#jruby on 2020-07-23 — irc logs at freenode.irclog.whitequark.org

2020-07-01 18:55 ChanServ changed the topic of #jruby to: Get 9.2.12.0! http://jruby.org/ | http://wiki.jruby.org | http://logs.jruby.org/jruby/ | http://bugs.jruby.org | Paste at http://gist.github.com

00:18 ur5us has quit [Ping timeout: 244 seconds]

00:44 ur5us has joined #jruby

05:37 ur5us has quit [Ping timeout: 260 seconds]

13:18 nirvdrum has joined #jruby

14:44 sagax has quit [Read error: Connection reset by peer]

15:05 <enebo[m]> kares: JRUBY_OPTS="--dev -Xjit.logging -Xjit.logging.verbose -Xjit.threshold=0 -Xdebug.parser" jruby -r optparse -e 1

15:06 <enebo[m]> If you try this on master you will see a Java proxy class get setup via compilation where it passes a null superClass to newClass.

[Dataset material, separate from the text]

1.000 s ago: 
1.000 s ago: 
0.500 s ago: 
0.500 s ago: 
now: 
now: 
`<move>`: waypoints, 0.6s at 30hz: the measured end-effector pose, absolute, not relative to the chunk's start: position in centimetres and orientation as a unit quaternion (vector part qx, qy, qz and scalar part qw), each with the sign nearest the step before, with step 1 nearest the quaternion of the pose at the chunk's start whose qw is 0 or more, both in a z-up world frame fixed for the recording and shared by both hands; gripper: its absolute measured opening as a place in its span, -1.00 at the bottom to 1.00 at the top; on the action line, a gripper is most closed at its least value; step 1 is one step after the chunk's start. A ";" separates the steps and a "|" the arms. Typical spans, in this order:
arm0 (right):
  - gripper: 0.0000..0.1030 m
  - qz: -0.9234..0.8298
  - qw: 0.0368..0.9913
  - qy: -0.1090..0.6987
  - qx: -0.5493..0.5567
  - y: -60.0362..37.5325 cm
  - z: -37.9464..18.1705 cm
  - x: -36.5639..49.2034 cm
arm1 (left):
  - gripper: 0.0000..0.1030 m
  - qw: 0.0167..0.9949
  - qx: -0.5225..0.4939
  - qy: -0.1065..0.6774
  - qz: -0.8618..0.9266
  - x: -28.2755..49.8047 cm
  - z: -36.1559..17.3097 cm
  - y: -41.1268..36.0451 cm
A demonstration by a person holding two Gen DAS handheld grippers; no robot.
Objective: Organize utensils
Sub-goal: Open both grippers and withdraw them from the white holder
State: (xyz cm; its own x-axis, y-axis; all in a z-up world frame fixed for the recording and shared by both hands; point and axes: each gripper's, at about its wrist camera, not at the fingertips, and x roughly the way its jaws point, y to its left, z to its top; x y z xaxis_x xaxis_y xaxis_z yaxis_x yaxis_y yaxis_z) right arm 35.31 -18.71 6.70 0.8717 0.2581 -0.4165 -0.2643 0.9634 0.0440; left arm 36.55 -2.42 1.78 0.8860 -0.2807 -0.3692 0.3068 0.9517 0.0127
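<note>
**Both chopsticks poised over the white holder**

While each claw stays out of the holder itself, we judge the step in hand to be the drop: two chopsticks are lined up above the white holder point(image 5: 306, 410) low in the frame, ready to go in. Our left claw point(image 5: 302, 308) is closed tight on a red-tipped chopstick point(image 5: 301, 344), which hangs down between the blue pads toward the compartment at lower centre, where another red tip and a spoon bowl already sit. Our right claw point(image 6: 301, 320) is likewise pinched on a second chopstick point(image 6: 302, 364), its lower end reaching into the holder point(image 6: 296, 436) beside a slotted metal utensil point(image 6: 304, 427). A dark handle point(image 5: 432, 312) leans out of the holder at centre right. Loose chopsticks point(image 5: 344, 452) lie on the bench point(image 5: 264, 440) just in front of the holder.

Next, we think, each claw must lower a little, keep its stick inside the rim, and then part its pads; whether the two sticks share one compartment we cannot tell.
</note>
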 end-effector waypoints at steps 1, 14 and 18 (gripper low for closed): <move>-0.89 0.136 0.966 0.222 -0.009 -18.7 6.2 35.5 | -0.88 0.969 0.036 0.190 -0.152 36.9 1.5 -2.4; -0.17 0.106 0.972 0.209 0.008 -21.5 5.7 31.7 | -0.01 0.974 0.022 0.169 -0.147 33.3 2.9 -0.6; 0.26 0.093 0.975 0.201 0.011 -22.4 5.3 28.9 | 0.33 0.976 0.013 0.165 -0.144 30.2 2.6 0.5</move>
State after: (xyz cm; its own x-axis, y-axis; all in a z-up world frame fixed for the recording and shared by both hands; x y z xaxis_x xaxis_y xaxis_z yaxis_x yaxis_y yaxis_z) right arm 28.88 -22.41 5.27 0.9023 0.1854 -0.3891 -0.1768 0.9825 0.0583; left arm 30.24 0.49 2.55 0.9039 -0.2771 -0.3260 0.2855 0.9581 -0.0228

15:06 <enebo[m]> Not sure if you would care to look at it or not but I figured you know that code

15:06 <enebo[m]> kares: if that gets fixed interestingly we will see a second error raising NPE when compiling optparse

15:07 <enebo[m]> kares: which goes back to 9.2...that is something else though :P

15:10 <kares[m]> heh, reproduced. is this in an issue on the tracker?

15:10 <kares[m]> would be interested to look into but my work-queue is too full ... maybe tomorrow or over the weekend

15:10 <enebo[m]> kares: ah yeah no rush at all...it is only on master atm

15:10 <enebo[m]> but no issue

15:11 <enebo[m]> I was trying to debug IRFlags changes and there are lots of errors in our logging code now and then I realized multiple errors have nothing to do with my changes

15:17 <headius[m]> I fixed a bug in jit logging on ir_concurrency

15:17 <headius[m]> NPE in InterpretedIRMethod

15:18 <headius[m]> er maybe it was InterpretedIRBlockBody... it was returning null for implementationClass

15:19 <enebo[m]> well I have another now since fic never gets set on failed compile we cannot see what it tried to do

15:19 <enebo[m]> My changes work for startup interp but I hit some bugs when I switch to Full/JIT

15:20 <enebo[m]> now that I am debugging I am hitting things

15:20 <enebo[m]> I did see that problem so II probably had not pulled since then

15:25 <kares[m]> yet ... another attempt to run CI on Win: https://github.com/jruby/jruby/pull/6340

15:27 <kares[m]> wonder if we should finish that with pends - most seems to be io/posix issues

15:29 <enebo[m]> kares: pend with windows platform and that is just fine

15:29 <enebo[m]> kares: I think seeing what new things we break is better than not running it at all

15:33 <kares[m]> okay I will look into that and add a test there for the regression

15:34 <kares[m]> will re-target fir 9.2 it is still merged to master, right?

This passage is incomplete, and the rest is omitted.